Why is the company doing your project?

Gecko Jones 119Case A

I was in a Business Planning & Product Management role when the vice president I reported to called me to his office. The Engineering Department was struggling to get enough capable software programmers to expand some of the internal projects they needed to resource.

The executive staff knew of a small, high output software team 400 miles away. They could never get enough, much less all, of those people to relocate. So, the strategy was to acquire that business and re-task the employees.

To achieve the acquisition, the CEO felt the Board of Directors would have to be convinced the target company would become a new division, with its own product line that could be ramped to P&L success. My assignment was to draft a business & marketing planning document that would demonstrate how the business could be a big success on its own.

We delivered the plan and the acquisition was approved.
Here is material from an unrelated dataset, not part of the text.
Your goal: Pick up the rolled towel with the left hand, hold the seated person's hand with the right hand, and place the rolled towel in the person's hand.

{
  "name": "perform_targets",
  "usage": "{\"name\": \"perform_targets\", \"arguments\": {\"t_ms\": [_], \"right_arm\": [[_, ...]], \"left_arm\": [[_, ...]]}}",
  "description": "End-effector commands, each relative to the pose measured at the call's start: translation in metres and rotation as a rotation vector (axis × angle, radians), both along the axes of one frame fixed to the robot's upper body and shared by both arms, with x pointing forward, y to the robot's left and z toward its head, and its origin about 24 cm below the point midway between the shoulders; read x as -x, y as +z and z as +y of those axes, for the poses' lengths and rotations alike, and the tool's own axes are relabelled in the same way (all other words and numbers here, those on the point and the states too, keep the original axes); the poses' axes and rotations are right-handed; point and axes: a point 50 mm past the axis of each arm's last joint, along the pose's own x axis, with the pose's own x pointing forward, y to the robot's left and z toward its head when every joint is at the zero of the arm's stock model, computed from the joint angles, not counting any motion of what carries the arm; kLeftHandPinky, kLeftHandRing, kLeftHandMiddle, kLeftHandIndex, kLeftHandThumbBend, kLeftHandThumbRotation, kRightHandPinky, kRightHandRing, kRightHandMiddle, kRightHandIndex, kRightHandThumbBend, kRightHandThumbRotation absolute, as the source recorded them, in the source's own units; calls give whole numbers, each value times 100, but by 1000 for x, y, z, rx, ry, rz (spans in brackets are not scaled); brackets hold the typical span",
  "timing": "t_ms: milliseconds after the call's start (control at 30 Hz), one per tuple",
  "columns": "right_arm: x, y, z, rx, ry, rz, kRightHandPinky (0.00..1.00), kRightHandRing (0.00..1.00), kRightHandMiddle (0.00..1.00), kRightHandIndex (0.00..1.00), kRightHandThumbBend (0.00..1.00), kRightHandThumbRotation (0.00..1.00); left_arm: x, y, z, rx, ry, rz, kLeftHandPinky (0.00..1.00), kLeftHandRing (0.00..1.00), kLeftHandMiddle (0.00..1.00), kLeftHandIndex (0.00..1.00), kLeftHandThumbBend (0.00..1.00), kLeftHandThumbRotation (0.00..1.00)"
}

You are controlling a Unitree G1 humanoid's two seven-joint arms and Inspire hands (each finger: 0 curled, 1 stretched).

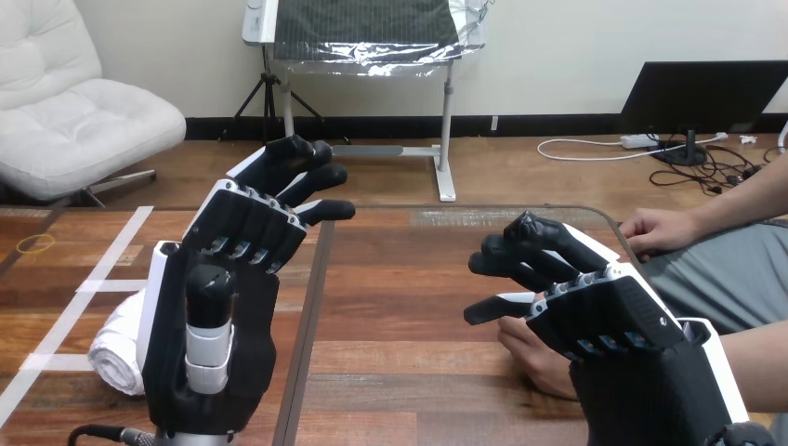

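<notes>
Left hand [223,307] splayed above rolled towel [116,351]; right hand [618,321] above person's near hand [531,360].

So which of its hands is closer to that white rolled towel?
The left hand. It is raised, open, right in front of the rolled towel, partly hiding it. The right hand is across the table, above the person's nearer hand.

Pretty bright, even room light here, nothing harsh. The glossy desk [400,297] catches a pale sheen along its far edge, and shadows on it are soft.
</notes>
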Motion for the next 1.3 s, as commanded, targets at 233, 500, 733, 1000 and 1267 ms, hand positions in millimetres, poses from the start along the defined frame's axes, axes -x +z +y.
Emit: {"name": "perform_targets", "arguments": {"t_ms": [233,500,733,1000,1267], "right_arm": [[-4,11,1,-10,-14,-86,61,77,79,80,89,97],[-4,11,1,-12,-11,-83,62,78,80,81,89,97],[-4,11,1,-11,-13,-84,62,78,80,81,88,97],[-5,11,1,-4,-23,-87,61,78,79,81,87,97],[-6,10,2,-10,-16,-85,61,78,80,81,86,96]], "left_arm": [[-3,9,-4,33,3,-54,67,76,78,75,78,78],[-3,8,-4,25,6,-56,69,76,78,75,78,78],[-3,8,-3,-9,17,-49,72,78,80,76,81,79],[-5,7,-3,-37,19,-40,77,85,85,80,83,78],[-8,5,0,-154,73,-33,82,90,90,85,84,80]]}}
However, shortly after the transition of ownership was complete, our executives realized the “justification” plan could work. The acquired team stayed on its original project. The result was a very long run of significant product success, with that division being purchased for a nice figure several years later.

Case B

In another instance, we had an installed base of a combination hardware-software system designed for enterprise use. My Product Management team could see value in increasing the capacity of the system’s electronic storage cabinets.

Working with Fujitsu, our technical team integrated the new, larger devices. Marketing crafted a plan with target revenues. When we reached the $1 million mark in just a matter of months (our primary goal), we reported the results to senior management.
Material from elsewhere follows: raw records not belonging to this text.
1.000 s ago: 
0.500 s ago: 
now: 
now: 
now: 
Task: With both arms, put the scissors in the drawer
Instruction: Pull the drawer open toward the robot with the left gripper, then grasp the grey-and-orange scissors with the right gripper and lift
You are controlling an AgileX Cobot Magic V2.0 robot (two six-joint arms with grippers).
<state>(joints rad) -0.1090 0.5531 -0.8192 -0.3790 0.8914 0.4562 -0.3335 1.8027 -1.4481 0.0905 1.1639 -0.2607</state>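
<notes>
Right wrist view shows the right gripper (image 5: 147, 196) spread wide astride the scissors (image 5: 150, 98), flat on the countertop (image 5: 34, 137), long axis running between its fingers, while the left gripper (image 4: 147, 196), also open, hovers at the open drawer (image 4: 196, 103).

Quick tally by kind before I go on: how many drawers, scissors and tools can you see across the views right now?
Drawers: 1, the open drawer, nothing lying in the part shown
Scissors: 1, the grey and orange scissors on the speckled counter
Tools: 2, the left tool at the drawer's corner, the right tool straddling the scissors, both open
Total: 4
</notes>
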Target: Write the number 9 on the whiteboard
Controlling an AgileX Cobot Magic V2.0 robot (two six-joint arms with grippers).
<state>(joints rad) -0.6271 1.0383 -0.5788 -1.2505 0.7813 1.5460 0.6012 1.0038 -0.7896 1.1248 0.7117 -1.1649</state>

One of them told me the only reason they wanted the project done was to pacify two of our larger customers. They didn’t really care, or believe, that we would hit the $1 million mark, much less do it so quickly.
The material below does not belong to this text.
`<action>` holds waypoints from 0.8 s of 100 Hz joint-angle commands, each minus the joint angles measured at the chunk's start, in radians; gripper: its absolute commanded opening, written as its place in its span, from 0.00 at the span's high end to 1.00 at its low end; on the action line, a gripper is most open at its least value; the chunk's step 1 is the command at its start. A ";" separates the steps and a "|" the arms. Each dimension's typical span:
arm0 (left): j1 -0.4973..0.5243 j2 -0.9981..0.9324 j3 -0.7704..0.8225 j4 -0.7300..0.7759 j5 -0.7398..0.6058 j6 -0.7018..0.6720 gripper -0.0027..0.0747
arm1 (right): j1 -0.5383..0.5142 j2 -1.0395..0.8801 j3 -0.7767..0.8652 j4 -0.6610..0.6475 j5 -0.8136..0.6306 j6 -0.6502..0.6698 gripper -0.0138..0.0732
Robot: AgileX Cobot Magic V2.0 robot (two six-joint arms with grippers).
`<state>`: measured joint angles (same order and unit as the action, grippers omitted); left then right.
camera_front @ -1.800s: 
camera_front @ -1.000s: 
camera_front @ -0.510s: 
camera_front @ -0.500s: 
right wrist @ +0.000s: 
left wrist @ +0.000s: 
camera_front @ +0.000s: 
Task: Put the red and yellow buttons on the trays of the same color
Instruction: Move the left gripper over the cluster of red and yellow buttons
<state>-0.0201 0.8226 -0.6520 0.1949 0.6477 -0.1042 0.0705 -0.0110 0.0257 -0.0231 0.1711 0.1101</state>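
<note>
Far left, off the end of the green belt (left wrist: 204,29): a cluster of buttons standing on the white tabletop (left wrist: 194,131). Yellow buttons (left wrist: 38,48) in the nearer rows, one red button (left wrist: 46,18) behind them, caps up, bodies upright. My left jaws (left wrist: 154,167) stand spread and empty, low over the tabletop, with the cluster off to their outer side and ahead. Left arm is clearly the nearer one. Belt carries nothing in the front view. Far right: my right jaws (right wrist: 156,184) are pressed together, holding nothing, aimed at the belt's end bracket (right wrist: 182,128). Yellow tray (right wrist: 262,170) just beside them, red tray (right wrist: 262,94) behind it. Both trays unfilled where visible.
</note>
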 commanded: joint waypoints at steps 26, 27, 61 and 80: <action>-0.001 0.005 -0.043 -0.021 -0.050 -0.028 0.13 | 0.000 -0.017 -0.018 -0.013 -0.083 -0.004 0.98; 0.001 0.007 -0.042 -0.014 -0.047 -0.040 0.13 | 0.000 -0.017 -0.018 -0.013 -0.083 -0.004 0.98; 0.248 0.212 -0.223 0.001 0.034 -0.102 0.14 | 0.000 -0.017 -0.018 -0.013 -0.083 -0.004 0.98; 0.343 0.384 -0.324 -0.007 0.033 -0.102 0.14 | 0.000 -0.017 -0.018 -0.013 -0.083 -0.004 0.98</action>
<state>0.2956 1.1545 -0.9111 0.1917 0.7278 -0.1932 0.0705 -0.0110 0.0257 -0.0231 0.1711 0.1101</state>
The question to ask yourself

If you’re in management, what motivated you to launch a particular project? (Quite frankly, sometimes it’s driven by emotion, competitiveness or panic.) Regardless, rethink the possibilities and support your staff in pursuing a larger goal in ways that will maximize gain. If you slow the process prematurely – such as when a corporate transaction is complete or a valuable customer has been satisfied – you risk leaving a lot of money in the market that could have come your way.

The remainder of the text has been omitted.